The World Without You, Joshua Henkin’s new book, is that rare breed: the twenty-first century domestic novel. Henkin’s characters, the Frankels – think Salinger’s Glass family, but more pretentious – spend the plot over a three-day period (it is, importantly, not a three-day weekend, as other reviewers of the book have misremembered) leading up to the fourth of July.
That this novel is a domestic novel and not something different, not something more, is a feat in and of itself, as the action surrounds and revolves around the absence of the lone Frankel son, Leo, a journalist murdered by terrorists while on assignment in Iraq. The novel resembles, in some parts, Richard Ford’s luminescent novel The Sportswriter, which takes place on a three-day Easter weekend, and also revolves around the death of an absent son and the resulting turmoil that death wreaks on a family.
In this book, July 4th marks the occasion of a memorial service, at which the Frankel family will mourn. There are the parents, David and Marilyn. David, who deals with his grief for his lost son in silence, in absence, in filling the absence with new hobbies and activities. Marilyn takes the opposite tack, writing screaming editorials blaming the President for the death of her son and hundreds of other innocents. Because of their conflicting reactions to their grief – as uncomplimentary as oil and water – Marilyn has decided to divorce David. “After forty-two years of marriage, she’s leaving him.”
Aside from the ever-absent Leo, David and Marilyn have three girls, each with problems of their own. Clarissa (Yale alum, in a long-term relationship with a tenured Columbia Professor with two PhD’s poised to win the Nobel of his field), works at a non-profit, lives in Brooklyn (where else?), and, at 39, has decided to have children. She is nervous that she can’t. Lily (Princeton, Yale Law School, Supreme Court clerkship, in a long-term relationship with a celebrity chef) is a public interest lawyer in D.C. Lily is angry about, well, a whole lot. She has a hard life, you see.
And then there’s Noelle. Noelle is what turns this book from a readable beach novel into something far more interesting. Noelle was a teenage rebel, an unambitious (at least compared with the other Frankels; there are no Ivies in her resume) and lascivious youth that suffered a transformation while living for a time in Jerusalem. Now she is Orthodox; she is married; she has a number of young children.
What makes Noelle interesting is that she is not only Orthodox, she is also real (in fact, she feels more developed than most of the novel’s other characters). Unlike many twenty-first century novels that incorporate Orthodox Jewish characters, Henkin actually understands that all Orthodox Jews are not the same, and (perhaps even more surprising) that Orthodox Jews can be conflicted about the lives they lead and still (gasp) remain Orthodox.

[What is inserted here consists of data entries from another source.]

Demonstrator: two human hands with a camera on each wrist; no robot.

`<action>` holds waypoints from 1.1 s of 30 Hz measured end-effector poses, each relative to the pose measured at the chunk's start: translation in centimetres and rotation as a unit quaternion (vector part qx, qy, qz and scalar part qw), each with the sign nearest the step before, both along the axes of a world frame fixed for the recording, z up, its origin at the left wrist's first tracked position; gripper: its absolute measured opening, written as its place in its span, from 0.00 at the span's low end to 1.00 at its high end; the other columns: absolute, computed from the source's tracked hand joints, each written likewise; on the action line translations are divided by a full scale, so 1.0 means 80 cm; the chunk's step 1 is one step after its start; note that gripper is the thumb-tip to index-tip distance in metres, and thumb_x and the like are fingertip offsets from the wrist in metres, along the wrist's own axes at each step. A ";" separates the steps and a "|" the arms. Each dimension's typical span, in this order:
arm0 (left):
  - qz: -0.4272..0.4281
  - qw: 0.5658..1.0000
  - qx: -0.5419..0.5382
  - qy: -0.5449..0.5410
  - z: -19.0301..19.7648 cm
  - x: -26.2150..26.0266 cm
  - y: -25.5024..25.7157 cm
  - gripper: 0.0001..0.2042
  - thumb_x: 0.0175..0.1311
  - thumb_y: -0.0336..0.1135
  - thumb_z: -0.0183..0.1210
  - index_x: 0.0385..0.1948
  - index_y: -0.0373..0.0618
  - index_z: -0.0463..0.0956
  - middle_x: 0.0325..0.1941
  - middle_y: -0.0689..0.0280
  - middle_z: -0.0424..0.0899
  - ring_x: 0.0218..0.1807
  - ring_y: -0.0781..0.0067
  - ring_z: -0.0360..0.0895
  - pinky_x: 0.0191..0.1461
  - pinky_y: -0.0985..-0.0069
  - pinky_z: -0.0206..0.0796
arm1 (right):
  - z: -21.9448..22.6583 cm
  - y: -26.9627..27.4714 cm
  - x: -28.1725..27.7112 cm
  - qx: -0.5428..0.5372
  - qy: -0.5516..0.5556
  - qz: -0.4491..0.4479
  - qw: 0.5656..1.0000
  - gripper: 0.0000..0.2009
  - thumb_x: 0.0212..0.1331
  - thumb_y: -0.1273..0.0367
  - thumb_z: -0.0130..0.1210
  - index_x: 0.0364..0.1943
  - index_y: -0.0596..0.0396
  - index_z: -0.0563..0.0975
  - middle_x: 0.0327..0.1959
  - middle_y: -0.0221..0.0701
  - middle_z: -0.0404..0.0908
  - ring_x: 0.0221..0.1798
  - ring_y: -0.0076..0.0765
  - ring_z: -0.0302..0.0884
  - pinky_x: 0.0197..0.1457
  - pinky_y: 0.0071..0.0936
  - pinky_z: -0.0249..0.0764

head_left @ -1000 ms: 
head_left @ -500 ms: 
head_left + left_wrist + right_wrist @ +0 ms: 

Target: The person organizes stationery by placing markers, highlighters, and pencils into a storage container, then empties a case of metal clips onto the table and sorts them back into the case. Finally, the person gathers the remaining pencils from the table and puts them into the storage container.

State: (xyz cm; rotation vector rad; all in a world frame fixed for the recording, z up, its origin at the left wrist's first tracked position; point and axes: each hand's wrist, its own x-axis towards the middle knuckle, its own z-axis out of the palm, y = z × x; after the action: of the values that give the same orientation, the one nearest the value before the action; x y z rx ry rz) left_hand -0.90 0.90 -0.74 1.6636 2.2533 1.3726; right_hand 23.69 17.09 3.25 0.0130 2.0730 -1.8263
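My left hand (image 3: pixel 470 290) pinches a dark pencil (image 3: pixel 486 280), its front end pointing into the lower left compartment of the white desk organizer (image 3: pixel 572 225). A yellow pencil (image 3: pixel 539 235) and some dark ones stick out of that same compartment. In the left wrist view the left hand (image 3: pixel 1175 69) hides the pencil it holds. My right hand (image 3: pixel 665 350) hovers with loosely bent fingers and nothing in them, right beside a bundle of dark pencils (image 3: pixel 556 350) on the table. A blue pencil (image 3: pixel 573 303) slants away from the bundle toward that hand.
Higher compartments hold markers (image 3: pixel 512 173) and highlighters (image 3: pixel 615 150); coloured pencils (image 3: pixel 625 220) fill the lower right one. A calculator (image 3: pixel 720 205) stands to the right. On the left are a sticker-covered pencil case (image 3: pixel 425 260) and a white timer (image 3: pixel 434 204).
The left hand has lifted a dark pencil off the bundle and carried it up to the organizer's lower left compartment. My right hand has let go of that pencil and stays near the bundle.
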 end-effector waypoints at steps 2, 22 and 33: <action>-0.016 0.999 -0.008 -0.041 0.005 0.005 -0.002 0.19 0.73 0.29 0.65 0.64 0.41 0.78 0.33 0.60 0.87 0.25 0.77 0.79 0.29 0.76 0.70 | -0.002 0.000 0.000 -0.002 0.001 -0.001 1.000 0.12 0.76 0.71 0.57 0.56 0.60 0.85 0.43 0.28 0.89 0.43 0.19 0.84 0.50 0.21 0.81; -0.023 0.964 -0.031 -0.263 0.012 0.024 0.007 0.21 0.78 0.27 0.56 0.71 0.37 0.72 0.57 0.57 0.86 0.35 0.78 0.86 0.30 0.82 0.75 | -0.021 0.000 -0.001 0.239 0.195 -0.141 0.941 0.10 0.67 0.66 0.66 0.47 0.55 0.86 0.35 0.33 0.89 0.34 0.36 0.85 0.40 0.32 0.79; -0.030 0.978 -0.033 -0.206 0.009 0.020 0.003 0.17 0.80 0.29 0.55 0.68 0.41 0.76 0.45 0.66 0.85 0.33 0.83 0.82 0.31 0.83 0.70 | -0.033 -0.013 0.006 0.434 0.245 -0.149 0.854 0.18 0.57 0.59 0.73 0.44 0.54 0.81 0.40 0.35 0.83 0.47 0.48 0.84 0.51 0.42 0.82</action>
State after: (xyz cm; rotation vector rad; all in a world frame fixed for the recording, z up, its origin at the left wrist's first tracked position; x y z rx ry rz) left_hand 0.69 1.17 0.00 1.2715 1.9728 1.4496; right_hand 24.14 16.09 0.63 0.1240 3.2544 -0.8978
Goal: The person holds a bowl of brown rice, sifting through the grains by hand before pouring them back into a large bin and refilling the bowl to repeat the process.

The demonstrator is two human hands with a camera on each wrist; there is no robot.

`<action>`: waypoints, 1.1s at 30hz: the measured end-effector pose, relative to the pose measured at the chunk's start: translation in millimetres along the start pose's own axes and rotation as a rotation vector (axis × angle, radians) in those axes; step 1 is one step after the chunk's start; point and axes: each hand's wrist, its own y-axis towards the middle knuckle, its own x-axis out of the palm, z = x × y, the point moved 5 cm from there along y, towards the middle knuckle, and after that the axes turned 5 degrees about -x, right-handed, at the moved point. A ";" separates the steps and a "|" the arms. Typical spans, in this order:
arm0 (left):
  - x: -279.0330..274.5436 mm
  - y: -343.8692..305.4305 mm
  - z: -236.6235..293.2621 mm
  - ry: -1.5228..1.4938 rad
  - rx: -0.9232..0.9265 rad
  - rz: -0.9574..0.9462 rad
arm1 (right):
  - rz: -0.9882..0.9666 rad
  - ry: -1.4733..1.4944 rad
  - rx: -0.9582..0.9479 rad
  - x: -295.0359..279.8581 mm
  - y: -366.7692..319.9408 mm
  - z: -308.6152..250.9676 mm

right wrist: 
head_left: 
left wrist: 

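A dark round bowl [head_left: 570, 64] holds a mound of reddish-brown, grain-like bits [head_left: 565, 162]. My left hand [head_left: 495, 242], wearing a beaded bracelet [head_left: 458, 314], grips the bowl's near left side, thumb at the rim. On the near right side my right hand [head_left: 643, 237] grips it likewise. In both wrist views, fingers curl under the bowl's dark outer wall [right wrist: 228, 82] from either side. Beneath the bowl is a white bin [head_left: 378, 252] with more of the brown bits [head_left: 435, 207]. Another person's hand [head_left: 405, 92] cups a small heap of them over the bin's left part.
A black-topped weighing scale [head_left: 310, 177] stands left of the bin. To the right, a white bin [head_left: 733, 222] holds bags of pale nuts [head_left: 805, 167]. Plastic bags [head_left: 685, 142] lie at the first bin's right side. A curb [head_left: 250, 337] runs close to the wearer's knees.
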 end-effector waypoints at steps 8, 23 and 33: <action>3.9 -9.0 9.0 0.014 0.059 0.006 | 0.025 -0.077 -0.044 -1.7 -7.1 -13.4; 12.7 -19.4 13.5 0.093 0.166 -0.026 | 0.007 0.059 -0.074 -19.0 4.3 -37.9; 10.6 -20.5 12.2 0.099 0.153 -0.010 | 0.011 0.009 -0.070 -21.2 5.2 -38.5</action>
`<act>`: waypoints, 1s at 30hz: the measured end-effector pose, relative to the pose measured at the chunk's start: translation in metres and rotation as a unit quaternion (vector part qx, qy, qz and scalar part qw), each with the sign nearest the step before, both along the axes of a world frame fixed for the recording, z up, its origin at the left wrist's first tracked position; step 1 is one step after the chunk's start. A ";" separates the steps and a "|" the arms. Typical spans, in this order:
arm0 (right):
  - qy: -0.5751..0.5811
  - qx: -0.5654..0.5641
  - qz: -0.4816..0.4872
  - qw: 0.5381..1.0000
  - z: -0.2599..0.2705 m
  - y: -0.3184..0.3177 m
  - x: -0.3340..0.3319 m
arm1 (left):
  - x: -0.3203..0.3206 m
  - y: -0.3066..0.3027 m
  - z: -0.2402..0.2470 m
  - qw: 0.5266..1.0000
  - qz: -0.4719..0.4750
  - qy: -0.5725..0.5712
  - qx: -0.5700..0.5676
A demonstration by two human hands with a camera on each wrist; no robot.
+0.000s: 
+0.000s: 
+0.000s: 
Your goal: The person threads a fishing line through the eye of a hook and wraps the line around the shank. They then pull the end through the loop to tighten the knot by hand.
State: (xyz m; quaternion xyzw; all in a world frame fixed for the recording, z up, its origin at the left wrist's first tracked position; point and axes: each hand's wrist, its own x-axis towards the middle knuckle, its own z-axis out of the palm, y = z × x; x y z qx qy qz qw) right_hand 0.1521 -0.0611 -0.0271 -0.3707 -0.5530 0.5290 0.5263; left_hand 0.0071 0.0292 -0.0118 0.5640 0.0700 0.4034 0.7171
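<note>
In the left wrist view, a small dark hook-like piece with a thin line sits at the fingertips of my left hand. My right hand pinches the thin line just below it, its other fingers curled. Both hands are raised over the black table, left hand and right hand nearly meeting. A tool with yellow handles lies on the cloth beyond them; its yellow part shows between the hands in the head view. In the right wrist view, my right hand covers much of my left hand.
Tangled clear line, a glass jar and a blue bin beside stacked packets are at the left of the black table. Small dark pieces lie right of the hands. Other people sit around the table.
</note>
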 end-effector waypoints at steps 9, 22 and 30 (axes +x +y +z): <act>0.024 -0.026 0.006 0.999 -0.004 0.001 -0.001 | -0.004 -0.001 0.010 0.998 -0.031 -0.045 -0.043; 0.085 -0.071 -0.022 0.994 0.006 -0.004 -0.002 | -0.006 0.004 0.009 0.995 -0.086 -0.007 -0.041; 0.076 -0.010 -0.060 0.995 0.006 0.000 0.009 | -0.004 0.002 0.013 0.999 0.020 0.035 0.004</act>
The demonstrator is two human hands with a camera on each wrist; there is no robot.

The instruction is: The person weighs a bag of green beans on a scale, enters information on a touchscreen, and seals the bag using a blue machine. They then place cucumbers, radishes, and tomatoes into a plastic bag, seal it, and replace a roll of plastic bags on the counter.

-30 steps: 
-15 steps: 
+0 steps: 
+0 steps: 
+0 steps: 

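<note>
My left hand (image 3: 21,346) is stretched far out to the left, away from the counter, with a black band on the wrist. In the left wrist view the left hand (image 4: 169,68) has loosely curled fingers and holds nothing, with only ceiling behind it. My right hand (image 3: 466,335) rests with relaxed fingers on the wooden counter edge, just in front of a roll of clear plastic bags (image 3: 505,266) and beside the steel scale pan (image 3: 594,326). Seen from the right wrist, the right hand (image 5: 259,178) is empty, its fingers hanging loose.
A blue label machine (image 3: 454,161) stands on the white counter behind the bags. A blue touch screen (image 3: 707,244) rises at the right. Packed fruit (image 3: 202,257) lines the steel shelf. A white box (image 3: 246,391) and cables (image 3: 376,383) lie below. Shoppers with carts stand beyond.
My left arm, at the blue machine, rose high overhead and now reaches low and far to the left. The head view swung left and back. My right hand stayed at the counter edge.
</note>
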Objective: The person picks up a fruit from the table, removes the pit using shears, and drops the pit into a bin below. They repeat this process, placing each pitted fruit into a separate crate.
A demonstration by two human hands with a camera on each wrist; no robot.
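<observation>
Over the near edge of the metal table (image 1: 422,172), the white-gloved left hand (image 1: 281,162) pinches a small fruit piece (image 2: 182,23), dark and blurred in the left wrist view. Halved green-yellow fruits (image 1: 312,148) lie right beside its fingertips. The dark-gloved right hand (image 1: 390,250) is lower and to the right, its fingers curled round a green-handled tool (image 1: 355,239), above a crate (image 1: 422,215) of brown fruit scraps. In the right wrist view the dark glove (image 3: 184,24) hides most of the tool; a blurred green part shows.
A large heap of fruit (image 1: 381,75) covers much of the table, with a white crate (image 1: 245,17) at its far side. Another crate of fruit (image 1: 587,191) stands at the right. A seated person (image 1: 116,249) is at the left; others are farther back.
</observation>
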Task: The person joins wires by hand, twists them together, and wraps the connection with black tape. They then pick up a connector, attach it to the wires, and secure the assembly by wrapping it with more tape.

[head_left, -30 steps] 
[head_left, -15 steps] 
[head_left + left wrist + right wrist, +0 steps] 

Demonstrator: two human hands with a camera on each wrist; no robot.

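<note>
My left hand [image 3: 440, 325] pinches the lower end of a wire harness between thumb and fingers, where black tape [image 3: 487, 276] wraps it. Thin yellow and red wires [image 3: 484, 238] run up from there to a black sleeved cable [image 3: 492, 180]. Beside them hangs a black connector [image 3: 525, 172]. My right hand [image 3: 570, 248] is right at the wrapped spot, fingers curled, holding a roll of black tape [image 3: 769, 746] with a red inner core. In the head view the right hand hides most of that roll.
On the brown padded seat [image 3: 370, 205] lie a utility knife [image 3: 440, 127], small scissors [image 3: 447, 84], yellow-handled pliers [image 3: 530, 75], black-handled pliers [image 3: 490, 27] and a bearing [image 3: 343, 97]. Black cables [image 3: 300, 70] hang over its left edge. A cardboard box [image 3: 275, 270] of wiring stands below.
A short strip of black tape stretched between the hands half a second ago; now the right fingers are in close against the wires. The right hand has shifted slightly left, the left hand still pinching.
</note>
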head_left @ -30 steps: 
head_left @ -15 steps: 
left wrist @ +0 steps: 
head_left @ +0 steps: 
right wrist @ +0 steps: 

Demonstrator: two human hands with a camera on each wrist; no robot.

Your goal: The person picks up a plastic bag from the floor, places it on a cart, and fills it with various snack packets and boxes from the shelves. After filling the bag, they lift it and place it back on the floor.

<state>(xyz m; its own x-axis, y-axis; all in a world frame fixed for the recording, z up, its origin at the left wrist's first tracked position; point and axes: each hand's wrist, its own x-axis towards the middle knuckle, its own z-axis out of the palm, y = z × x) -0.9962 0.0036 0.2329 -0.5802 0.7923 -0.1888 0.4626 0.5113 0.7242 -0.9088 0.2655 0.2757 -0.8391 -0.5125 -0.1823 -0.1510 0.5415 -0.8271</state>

Henkin understands these stereotypes, and enjoys playing with and exploiting them. In a chapter told from the close-third-person perspective of Noelle, she thinks:
My sister the Hasidic Jew, Lily likes to say. The rabbi’s wife. Well, Lily can say what she wants to. Amram [Noelle’s husband] isn’t a rabbi, and they aren’t Hasidic. She and Amram both work, and their boys will serve in the army. They won’t spend their lives in yeshiva as the ultra-Orthodox do…Yes, she covers her hair, and she wears skirts and dresses instead of pants, and she won’t swim at the beach or pool when men are present…But don’t let anyone tell her she’s cut herself off from the modern world, that she’s placed herself inside a cloister.
In passages like these, you can practically feel Noelle arguing with herself. She doesn’t want to be viewed as an ancient relic, to be scorned and ogled and misunderstood. More importantly, she doesn’t want to be an ancient relic. She wants to, she needs to believe that her choices, especially the choice to become a ba’al t’shuvah (the traditional term for those who become Orthodox later in life), were correct. Of course, she can’t ever really receive that solace. In this life, there are no answers in that regard. And she knows this. Henkin, for his part, does a wonderful job of portraying Noelle’s real struggle to stay relevant, and at the same time to latch on to something that makes her feel human, that makes her feel important, despite her dearth of academic credentials and book smarts.
This is why the fact that this novel takes place over three days that are not a weekend is so important. Henkin understands Orthodoxy, and he knows that Noelle would be far less likely to make the journey to Western Massachusetts (where the bulk of the story takes place) if she would have to spend Shabbat with her non-Shabbat observing family. It is touches like this that make the novel real, and that ultimately imbue it with the meaning and character that make it powerful.